Thursday, February 21, 2008

 

Font tips #2: comparing fonts

Being able to compare images can be really useful sometimes; I found it extremely helpful when I wanted to know what changed between two releases of the same font.

Imagemagick does the trick via a set of really powerful command line tools.

Here's a very simple demonstration:

  
pango-view --font="DejaVu Sans Mono" -t "Hello World" -w 180 -q -o a.png
pango-view --font="DejaVu Sans Mono" -t "Hello world" -w 180 -q -o b.png
compare a.png b.png hello_diff.png

which results in the following output:

We can now apply the previous tip to something more useful; let's say we want to know how the glyphs in a font changed from a release to another.

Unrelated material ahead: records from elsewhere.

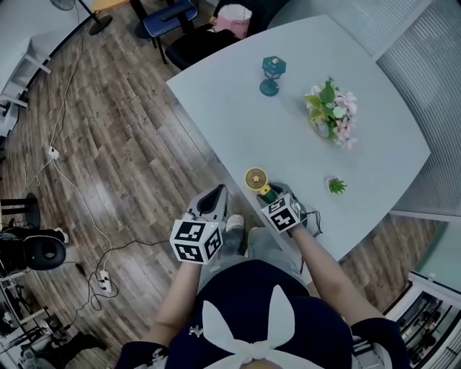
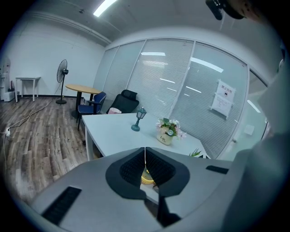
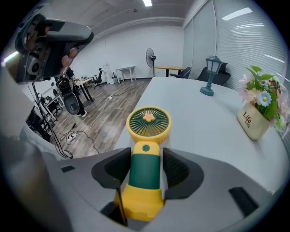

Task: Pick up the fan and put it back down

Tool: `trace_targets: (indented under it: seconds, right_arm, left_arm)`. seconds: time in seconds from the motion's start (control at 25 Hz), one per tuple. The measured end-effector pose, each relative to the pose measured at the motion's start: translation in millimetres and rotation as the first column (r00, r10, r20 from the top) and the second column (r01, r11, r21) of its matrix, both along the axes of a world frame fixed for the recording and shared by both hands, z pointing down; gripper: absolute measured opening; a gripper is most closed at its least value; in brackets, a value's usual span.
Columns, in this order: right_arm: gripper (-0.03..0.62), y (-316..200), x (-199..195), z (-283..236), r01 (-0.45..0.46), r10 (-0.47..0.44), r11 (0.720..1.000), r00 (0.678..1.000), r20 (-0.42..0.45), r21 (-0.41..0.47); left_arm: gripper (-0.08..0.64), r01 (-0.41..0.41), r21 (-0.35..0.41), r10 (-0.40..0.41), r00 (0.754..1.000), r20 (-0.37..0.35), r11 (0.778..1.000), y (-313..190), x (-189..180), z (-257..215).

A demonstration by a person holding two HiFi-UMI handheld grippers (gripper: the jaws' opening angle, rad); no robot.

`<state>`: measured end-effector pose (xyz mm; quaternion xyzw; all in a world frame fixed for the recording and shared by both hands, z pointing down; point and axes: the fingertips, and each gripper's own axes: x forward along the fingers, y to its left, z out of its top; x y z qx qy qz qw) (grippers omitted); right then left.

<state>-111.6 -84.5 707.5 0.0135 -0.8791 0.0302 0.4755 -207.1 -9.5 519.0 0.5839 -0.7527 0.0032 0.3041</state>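
A small yellow and green hand fan (image 1: 256, 179) lies near the front edge of the pale table (image 1: 230, 108), with its round head pointing away from me. In the right gripper view its green handle (image 3: 146, 167) runs between the two pads of my right gripper (image 3: 146, 165), and a thin gap shows on either side, so the jaws stand open around it. In the head view, my right gripper (image 1: 270, 193) sits just behind the fan's head. My left gripper (image 1: 216, 198) hovers off the table's edge to the left, shut with nothing in it (image 2: 145, 167).
A teal lantern (image 1: 272, 75) stands at the back of the table. A flower pot (image 1: 331, 112) stands to the right and a tiny green plant (image 1: 336, 186) sits near the right edge. Chairs (image 1: 169, 18) stand beyond the table, and cables (image 1: 79, 194) trail over the wooden floor.
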Motion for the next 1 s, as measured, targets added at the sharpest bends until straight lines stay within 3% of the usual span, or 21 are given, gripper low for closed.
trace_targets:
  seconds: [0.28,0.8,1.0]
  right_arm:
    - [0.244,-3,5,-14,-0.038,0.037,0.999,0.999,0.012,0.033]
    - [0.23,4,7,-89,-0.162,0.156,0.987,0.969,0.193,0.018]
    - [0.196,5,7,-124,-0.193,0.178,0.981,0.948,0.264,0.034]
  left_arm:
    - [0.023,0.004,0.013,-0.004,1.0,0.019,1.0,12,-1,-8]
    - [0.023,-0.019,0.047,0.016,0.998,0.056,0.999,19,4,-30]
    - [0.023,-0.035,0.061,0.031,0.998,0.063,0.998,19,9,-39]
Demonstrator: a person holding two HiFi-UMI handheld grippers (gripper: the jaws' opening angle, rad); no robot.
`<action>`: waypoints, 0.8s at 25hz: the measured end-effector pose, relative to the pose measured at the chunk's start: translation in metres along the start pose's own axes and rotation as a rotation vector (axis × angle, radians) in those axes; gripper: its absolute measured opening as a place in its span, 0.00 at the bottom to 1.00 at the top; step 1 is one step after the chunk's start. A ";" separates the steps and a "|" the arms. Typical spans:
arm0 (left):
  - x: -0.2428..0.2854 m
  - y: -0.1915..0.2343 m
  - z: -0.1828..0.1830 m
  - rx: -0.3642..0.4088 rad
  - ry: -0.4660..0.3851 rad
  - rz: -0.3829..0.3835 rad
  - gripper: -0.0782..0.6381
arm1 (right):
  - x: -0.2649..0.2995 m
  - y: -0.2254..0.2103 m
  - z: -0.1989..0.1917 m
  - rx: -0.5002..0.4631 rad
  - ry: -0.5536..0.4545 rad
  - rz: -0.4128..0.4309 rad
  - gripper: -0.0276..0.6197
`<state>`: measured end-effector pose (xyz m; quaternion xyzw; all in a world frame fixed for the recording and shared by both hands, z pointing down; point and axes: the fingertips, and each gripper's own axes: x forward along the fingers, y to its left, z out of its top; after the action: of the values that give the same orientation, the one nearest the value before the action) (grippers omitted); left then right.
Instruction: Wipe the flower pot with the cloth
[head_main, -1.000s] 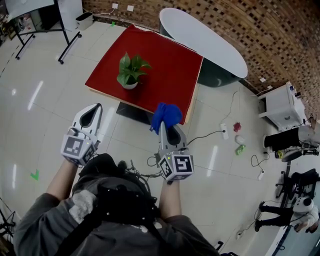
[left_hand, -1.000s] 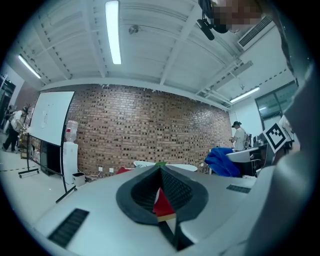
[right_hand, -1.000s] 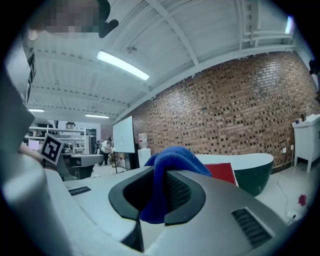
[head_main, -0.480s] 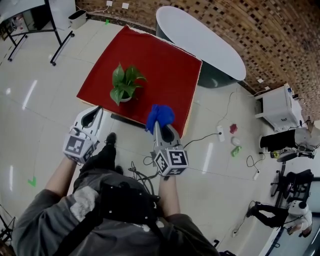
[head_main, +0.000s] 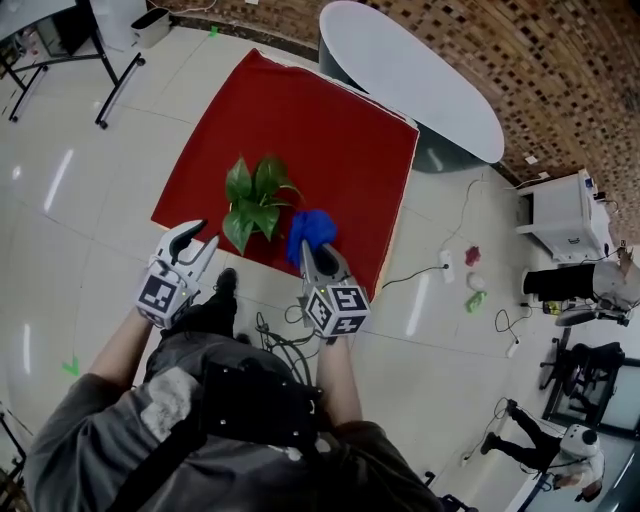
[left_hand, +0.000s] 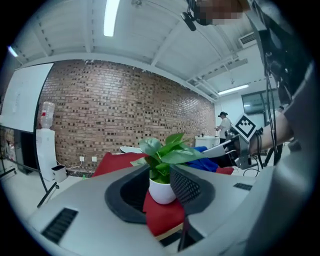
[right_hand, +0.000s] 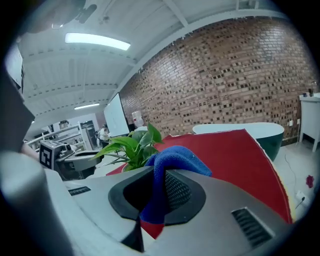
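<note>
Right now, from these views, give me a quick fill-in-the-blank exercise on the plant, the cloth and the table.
1. The right gripper is shut on a ____ cloth.
2. The plant grows in a ____ pot.
3. The pot stands on a table with a ____ cover.
Missing words: blue; white; red.

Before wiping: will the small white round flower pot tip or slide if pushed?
Probably tippy: the small white round flower pot carries broad green leaves spreading wider than it. Probably light, being small. Sliding seems less likely on the red fabric-like tabletop cover.
</note>
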<state>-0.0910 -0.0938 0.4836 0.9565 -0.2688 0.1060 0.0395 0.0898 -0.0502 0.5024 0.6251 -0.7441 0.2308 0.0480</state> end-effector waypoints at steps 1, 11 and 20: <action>0.006 0.003 -0.009 0.026 0.027 -0.022 0.34 | 0.010 0.001 -0.002 0.010 0.009 0.018 0.13; 0.076 0.032 -0.043 0.011 0.140 -0.207 0.55 | 0.104 0.005 0.005 0.085 0.031 0.111 0.13; 0.118 0.048 -0.032 -0.029 0.136 -0.350 0.56 | 0.149 -0.005 0.005 0.083 0.111 0.115 0.13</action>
<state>-0.0231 -0.1900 0.5418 0.9786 -0.0967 0.1581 0.0890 0.0637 -0.1881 0.5527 0.5689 -0.7648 0.2983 0.0498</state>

In a previous post I've explained how to render all the glyphs into a nice PDF using fntsample; we just need to create PDFs for both releases and compare them... ain't that easy?

# Let's suppose you have already created PDF files inside the following dirs
a=dejavu-2.22
b=dejavu-2.23

vsdir="${a}_vs_${b}"
mkdir $vsdir

for f in $(find $a -name '*.pdf') ; do
f=$(basename $f)
apng=${a}/${f/.pdf/}
bpng=${b}/${f/.pdf/}
mkdir ${apng} ${bpng}

echo "*** ${f} ***"

# pdf -> pngs
convert ${a}/${f} ${apng}/${f/.pdf/}.png
convert ${b}/${f} ${bpng}/${f/.pdf/}.png

# compare pngs and, if different, show whre they differ in a png
for p in $(find ${apng} -name '*.png') ; do
p=$(basename $p)
meas=$(compare -metric AE ${apng}/${p} ${bpng}/${p} ${vsdir}/${p} 2>&1)
if [ ${meas} -eq 0 ] ; then
rm ${vsdir}/${p} ${apng}/${p} ${bpng}/${p}
else
echo " - ${p}"
fi
done
done

This is what you get when a glyph was modified:

In case of newly introduced glyphs you get the following:


Wednesday, February 20, 2008

 

Font tips #1: PDF charts with fntsample

Around the end of 2006 I come up with the idea of setting up something I called font-machine: a collection of scripts / utilities, intended to improve quality of fonts by defining and implementing automatic tests able to catch errors and provide screenshots.

Some pioneering work on this area was done a while ago by Miriam who set up a page showing how fonts currently in Debian look like.

I did something similar focusing on the fonts used by the Debian graphical installer (will write a separate post to describe the way it works).

I'll start describing the tools which I've used more frequently; of course my preference goes to the ones which can be run non-interactively: those that can be invoked inside shell scrips and keep your CPU busy!

fntsample is probably one of the programs I've used more frequently during the last months: it was written by Eugeniy Meshcheryakov, who also made it available as a Debian package, and creates really nice and professional PDF / PS charts showing all the glyphs contained in a particular font file.

The following code snippet shows how you can use fntsample to create pdf charts for each of the ttf files contained in ttf-dejavu package (will often refer to this package since I maintain it :-) ):

font="http://ftp.de.debian.org/debian/pool/main/t/ttf-dejavu/ttf-dejavu-core_2.23-1_all.deb"
deb=$(basename ${font})
wget $font
dpkg -x ${deb} ${deb/.deb/}

outdir="out"
mkdir $outdir
for ttf in $(find ${deb/.deb/} -name '*.ttf') ; do
pdf="$(basename ${ttf} | sed -e "s|\.ttf$|\.pdf|")"
fntsample -f ${ttf} -o ${outdir}/${pdf} -l > ${outdir}/${pdf/.pdf/.outline}
pdfoutline ${outdir}/${pdf} ${outdir}/${pdf/.pdf/.outline} ${outdir}/${pdf}
done

Note that PDF files will have useful outlines (aka bookmarks) courtesy of the pdfoutline tool shipped with the fntsample package.

Results are IMHO very imperessive!

PS: looking at the above chart for Cyrillic, I've just noticed the glyphs are ordered as to read "SEX"... I did not choose that particular chart snippet on purpose!